Teaching English in Okinawa: An Island Welcome

Today I had the incredible opportunity to travel to Okinawa for a week of teaching. After having spent a couple of weeks in Tokyo, I was excited for the change in culture, scenery, and daily life.

Okinawa bound <3

After touching down in Naha airport, I was welcomed to the (new) island by my host mom. I was looking forward to meeting my new host family, but wasn’t sure what to expect. Right away I was impressed by her English skills and we enjoyed a nice chat in the car about our love for Hawaii and my past travels in Japan. She told me about her daughter, Megumi, and I looked forward to helping her improve her English speaking confidence. (After so many weeks of public transportation and walking it was so weird to be in a car again. Being able to relax while heading towards a destination with a personal, powerful stream of air conditioning had never felt so good).
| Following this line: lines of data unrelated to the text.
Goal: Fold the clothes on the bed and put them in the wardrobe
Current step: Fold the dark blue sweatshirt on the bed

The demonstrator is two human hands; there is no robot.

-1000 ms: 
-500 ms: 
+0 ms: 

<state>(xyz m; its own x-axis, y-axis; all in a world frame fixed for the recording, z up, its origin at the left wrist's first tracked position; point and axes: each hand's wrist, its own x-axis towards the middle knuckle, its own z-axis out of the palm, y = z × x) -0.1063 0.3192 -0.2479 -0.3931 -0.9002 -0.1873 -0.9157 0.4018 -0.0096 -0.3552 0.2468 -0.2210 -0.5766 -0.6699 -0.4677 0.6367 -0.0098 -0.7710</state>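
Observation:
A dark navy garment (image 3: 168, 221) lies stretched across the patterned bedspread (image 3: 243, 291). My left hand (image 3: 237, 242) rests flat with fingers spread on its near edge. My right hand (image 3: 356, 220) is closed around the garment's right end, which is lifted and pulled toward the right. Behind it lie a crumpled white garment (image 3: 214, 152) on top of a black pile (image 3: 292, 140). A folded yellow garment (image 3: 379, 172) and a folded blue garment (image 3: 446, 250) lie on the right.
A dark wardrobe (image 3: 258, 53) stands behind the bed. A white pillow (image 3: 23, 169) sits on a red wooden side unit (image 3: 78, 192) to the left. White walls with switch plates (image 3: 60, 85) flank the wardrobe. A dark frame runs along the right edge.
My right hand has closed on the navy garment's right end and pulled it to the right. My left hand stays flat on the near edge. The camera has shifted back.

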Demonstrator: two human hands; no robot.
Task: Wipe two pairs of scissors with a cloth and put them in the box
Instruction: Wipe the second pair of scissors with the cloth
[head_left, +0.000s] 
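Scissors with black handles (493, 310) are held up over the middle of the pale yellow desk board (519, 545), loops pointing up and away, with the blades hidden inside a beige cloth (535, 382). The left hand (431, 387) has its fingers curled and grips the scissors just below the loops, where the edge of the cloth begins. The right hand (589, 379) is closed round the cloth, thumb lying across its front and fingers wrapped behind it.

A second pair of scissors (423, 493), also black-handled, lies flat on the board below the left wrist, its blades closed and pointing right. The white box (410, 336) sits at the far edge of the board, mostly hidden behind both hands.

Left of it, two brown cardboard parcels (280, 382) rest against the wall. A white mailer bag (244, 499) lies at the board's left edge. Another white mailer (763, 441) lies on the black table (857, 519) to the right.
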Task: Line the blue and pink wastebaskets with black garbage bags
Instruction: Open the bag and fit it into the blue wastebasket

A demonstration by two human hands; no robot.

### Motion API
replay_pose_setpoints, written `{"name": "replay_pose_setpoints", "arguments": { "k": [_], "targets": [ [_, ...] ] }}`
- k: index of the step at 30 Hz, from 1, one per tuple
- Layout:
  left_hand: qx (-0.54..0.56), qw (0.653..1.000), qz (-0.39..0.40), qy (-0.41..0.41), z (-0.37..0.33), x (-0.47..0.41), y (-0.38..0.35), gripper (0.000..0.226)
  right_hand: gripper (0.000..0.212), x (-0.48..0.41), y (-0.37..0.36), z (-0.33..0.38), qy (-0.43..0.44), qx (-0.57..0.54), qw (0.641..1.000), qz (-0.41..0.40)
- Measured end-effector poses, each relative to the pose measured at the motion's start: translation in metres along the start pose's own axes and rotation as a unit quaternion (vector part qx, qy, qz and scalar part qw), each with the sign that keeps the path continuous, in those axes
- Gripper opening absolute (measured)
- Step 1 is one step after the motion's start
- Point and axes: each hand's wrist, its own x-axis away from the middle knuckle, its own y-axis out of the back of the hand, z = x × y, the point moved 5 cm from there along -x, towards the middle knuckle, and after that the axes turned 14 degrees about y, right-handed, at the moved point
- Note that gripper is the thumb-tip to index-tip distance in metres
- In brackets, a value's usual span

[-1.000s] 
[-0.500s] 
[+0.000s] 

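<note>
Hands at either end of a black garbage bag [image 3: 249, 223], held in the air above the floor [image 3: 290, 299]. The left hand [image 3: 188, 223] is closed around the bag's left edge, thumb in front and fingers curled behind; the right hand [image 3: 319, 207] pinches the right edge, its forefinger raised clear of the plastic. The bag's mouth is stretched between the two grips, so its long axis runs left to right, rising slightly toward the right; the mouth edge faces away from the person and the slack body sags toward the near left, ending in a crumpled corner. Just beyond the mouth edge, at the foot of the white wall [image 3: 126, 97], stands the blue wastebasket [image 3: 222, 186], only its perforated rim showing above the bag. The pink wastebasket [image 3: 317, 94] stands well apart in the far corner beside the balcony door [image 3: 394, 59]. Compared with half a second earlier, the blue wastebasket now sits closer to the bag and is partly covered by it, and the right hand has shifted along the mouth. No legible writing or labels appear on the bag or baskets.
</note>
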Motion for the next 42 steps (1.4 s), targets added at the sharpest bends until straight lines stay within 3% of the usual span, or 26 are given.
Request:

Later that evening I got to meet my host sister and dad. The entire family was so kind and embraced me with open arms. Our first expedition together was to a local convenient store to pick up some cheap water shoes (knock off crocs), and then it was off to the beach for my first look at Okinawan waters. The water was closed for swimming because of a typhoon warning, but it was still fun to feel the sand in my toes and gaze into the beautiful blue waves.

Beach views
Hello new host family!

After the beach, we headed to conveyor belt sushi! I was so hungry by the time we got seated, and enjoyed filling my stomach with lots of flamed salmon and hamachi sushi. I learned different ways to apply soy sauce and wasabi to nigiri pieces and also sampled an island special dessert: youzu sorbet! (an Okinawa citrus similar to a lime). We left the restaurant stuffed to the brim and content.

Waiting in line for conveyor belt sushi. My stomach was growling as I watched these people order and eat.

Although I was a little nervous with meeting a new family, I was immediately put to ease with their kindness. The generosity of  Japanese hospitality will never cease to impress me, and is something that I hope to someday return to another when I get older.